On 05/12/22 14:07, Xi Ruoyao wrote:
> Hi,
> 
> Any status update on this series?
> 
> On Mon, 2022-09-19 at 16:59 -0300, Adhemerval Zanella via Libc-alpha
> wrote:
>> It is done by:
>>
>>   1. parametrizing the internal routines (for instance the find zero
>>      in a word) so each architecture can reimplement without the need
>>      to reimplement the whole routine.
>>
>>   2. vectorizing more string implementations (for instance strcpy
>>      and strcmp).
>>
>>   3. Change some implementations to use already possible optimized
>>      ones (for instance strnlen).  It makes new ports to focus on
>>      only provide optimized implementation of a hardful symbols
>>      (for instance memchr) and make its improvement to be used in
>>      a larger set of routines.
>>
>> For the rest of #5806 I think we can handle them later and if
>> performance of generic implementation is closer I think it is better
>> to just remove old assembly implementations.
>>
>> I also checked on x86_64-linux-gnu, i686-linux-gnu, powerpc-linux-gnu,
>> and powerpc64-linux-gnu by removing the arch-specific assembly
>> implementation and disabling multiarch (it covers both LE and BE
>> for 64 and 32 bits). I also checked the string routines on alpha,
>> hppa,
>> and sh.
>>
>> Changes since v4:
>>   * Removed __clz and __ctz in favor of count_leading_zero and
>>     count_trailing_zeros from longlong.h.
>>   * Use repeat_bytes more often.
>>   * Added a comment on strcmp final_cmp on why index_first_zero_ne can
>>     not be used.
>>
>> Changes since v3:
>>   * Rebased against master.
>>   * Dropped strcpy optimization.
>>   * Refactor strcmp implementation.
>>   * Some minor changes in comments.
>>
>> Changes since v2:
>>   * Move string-fz{a,b,i} to its own patch.

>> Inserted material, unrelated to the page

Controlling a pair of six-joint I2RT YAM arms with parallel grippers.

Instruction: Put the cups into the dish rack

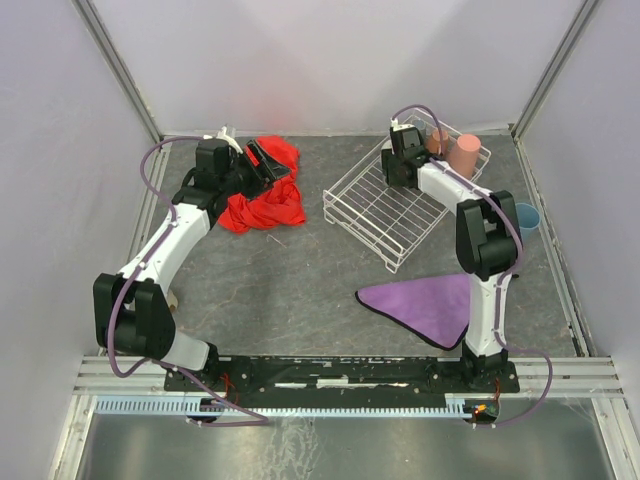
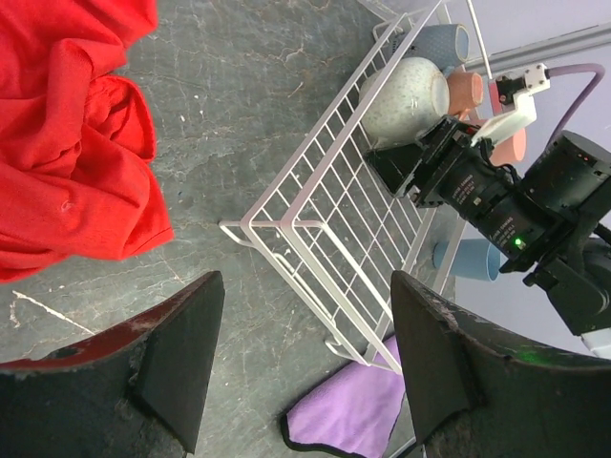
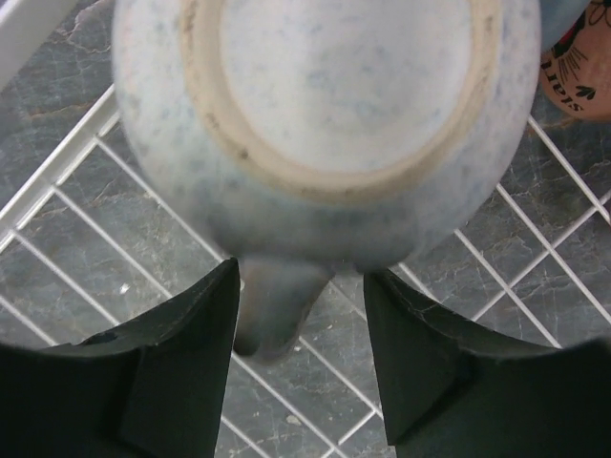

>>   * Add a inline implementation for __builtin_c{l,t}z to avoid using
>>     compiler provided symbols.
>>   * Add a new header, string-maskoff.h, to handle unaligned accesses
>>     on some implementation.
>>   * Fixed strcmp on LE machines.
>>   * Added a unaligned strcpy variant for architecture that define
>>     _STRING_ARCH_unaligned.
>>   * Add SH string-fzb.h (which uses cmp/str instruction to find
>>     a zero in word).
>>
>> Changes since v1:
>>   * Marked ChangeLog entries with [BZ #5806], as appropriate.
>>   * Reorganized the headers, so that armv6t2 and power6 need override
>>     as little as possible to use their (integer) zero detection insns.
>>   * Hopefully fixed all of the coding style issues.
>>   * Adjusted the memrchr algorithm as discussed.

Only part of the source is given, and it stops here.